[Your assignment]: Output, word for word, every line from the start of the listing down to and including the line that contains "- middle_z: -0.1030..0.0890"; include nothing else.

[Provided data]:
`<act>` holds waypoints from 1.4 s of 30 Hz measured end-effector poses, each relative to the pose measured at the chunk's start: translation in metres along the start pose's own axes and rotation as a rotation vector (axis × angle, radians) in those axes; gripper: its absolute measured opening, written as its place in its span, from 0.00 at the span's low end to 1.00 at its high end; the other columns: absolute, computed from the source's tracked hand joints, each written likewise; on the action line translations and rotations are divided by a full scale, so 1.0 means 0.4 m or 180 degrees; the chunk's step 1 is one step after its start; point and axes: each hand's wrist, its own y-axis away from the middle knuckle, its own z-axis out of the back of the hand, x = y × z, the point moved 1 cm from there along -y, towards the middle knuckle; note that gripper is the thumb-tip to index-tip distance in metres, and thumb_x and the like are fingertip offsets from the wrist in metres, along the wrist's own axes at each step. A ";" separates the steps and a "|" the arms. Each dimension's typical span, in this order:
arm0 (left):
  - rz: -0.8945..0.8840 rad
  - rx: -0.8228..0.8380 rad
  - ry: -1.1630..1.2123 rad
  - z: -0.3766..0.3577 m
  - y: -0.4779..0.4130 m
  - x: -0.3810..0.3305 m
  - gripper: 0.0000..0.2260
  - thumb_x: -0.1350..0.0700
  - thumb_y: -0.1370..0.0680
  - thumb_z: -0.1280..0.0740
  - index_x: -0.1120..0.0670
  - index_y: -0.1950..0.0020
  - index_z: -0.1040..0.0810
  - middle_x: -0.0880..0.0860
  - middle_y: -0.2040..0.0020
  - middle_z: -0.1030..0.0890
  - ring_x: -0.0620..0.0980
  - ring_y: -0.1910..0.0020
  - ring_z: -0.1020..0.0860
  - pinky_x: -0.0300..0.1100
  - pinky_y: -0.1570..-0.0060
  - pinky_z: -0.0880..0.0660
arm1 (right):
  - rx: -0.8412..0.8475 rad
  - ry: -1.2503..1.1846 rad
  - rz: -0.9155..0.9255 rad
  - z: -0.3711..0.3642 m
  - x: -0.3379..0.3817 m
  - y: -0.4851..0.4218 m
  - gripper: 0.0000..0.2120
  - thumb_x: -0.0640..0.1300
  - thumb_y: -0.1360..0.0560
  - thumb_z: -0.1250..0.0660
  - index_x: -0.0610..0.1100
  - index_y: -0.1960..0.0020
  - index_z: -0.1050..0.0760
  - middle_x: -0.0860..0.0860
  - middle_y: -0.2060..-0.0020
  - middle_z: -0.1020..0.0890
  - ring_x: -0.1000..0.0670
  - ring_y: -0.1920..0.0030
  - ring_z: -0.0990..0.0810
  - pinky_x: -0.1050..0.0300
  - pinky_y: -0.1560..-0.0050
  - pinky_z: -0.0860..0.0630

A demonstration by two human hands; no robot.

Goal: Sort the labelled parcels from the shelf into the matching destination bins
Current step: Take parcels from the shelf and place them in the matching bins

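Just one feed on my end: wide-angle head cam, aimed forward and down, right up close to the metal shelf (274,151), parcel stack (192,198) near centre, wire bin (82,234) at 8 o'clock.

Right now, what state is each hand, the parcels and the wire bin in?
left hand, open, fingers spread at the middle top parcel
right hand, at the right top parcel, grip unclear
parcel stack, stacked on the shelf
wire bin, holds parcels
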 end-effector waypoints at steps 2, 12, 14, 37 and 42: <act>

[Answer below]:
`<act>` holds waypoints from 1.4 s of 30 Hz measured end-effector poses, each relative to the pose measured at the chunk's start: translation in metres along the start pose's own axes and rotation as a rotation vector (axis × angle, radians) in those axes; gripper: its absolute measured opening, written as its place in its span, from 0.00 at the span's low end to 1.00 at its high end; the other columns: absolute, computed from the source's tracked hand joints, each written likewise; on the action line translations and rotations are divided by a full scale, so 1.0 means 0.4 m or 180 degrees; the chunk's step 1 is one step after its start; point and axes: each hand's wrist, its own y-axis away from the middle knuckle, its own z-axis out of the back of the hand, x = y × z, the point moved 1 cm from there along -y, towards the middle knuckle; note that gripper is the thumb-tip to index-tip distance in metres, and thumb_x and the like are fingertip offsets from the wrist in metres, along the wrist's own axes at each step. A ";" separates the steps and a "|" the arms. Each dimension's typical span, in this order:
arm0 (left):
  - rz: -0.8945..0.8840 rad
  - rx: -0.8228..0.8380 rad
  - ry: -1.1630..1.2123 rad
  - z: -0.3766..0.3577 m
  - y: -0.4779..0.4130 m
  - x: -0.3810..0.3305 m
  - gripper: 0.0000..0.2260
  - thumb_x: -0.1350..0.0700
  - thumb_y: -0.1370..0.0680
  - thumb_z: -0.1280..0.0740
  - index_x: -0.1120..0.0670
  - index_y: -0.1950..0.0020
  - index_z: -0.1040..0.0810
  - middle_x: -0.0880..0.0860
  - middle_y: -0.2040..0.0020
  - middle_z: -0.1030..0.0890

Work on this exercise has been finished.